» About this task
Your task is to repeat the lines below exactly, excluding any pictures they contain.

========

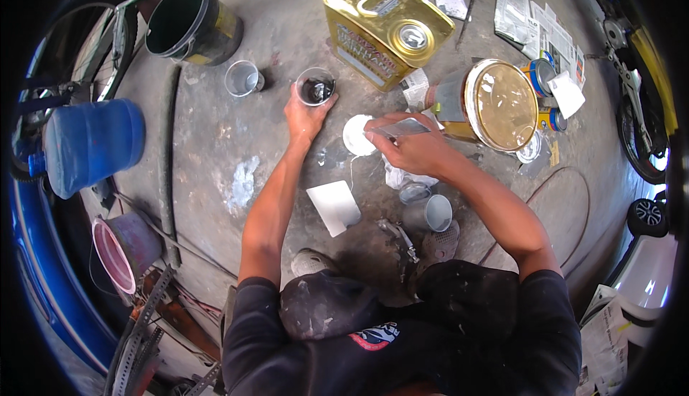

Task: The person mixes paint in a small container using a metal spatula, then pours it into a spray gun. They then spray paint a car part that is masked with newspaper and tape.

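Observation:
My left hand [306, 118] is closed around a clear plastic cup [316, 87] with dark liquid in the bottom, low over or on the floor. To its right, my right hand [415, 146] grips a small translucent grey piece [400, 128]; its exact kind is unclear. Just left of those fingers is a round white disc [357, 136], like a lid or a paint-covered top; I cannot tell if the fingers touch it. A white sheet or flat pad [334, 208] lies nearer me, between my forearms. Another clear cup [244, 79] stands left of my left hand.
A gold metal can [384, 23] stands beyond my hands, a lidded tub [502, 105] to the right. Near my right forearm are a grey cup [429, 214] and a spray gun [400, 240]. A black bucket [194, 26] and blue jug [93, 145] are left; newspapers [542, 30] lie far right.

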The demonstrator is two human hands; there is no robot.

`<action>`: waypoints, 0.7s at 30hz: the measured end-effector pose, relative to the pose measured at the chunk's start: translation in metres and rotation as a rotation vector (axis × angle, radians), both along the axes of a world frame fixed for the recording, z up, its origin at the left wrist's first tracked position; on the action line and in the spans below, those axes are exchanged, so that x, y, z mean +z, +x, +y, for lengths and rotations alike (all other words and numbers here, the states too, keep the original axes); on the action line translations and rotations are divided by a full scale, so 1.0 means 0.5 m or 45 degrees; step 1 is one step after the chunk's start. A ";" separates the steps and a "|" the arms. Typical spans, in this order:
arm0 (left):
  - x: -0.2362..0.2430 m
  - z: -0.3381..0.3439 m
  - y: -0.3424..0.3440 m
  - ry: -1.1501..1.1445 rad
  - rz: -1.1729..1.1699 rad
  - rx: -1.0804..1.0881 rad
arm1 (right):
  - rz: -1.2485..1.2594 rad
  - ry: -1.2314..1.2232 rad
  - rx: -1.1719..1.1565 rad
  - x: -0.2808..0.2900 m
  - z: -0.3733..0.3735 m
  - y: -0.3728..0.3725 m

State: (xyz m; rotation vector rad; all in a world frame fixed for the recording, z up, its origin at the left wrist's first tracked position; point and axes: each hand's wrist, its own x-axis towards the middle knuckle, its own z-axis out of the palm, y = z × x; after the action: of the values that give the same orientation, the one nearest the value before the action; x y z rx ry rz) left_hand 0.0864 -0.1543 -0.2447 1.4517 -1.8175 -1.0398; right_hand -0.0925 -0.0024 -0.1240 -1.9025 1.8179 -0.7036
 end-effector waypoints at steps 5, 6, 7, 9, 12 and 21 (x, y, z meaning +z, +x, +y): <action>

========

» Result of this exercise
Task: The person mixes paint in a small container using a metal spatula, then pours it into a spray gun. They then spray paint a car part that is masked with newspaper and tape.

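Observation:
My left hand [306, 118] is closed around a clear plastic cup [316, 87] with dark liquid in the bottom, low over or on the floor. To its right, my right hand [415, 146] grips a small translucent grey piece [400, 128]; its exact kind is unclear. Just left of those fingers is a round white disc [357, 136], like a lid or a paint-covered top; I cannot tell if the fingers touch it. A white sheet or flat pad [334, 208] lies nearer me, between my forearms. Another clear cup [244, 79] stands left of my left hand.
A gold metal can [384, 23] stands beyond my hands, a lidded tub [502, 105] to the right. Near my right forearm are a grey cup [429, 214] and a spray gun [400, 240]. A black bucket [194, 26] and blue jug [93, 145] are left; newspapers [542, 30] lie far right.
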
The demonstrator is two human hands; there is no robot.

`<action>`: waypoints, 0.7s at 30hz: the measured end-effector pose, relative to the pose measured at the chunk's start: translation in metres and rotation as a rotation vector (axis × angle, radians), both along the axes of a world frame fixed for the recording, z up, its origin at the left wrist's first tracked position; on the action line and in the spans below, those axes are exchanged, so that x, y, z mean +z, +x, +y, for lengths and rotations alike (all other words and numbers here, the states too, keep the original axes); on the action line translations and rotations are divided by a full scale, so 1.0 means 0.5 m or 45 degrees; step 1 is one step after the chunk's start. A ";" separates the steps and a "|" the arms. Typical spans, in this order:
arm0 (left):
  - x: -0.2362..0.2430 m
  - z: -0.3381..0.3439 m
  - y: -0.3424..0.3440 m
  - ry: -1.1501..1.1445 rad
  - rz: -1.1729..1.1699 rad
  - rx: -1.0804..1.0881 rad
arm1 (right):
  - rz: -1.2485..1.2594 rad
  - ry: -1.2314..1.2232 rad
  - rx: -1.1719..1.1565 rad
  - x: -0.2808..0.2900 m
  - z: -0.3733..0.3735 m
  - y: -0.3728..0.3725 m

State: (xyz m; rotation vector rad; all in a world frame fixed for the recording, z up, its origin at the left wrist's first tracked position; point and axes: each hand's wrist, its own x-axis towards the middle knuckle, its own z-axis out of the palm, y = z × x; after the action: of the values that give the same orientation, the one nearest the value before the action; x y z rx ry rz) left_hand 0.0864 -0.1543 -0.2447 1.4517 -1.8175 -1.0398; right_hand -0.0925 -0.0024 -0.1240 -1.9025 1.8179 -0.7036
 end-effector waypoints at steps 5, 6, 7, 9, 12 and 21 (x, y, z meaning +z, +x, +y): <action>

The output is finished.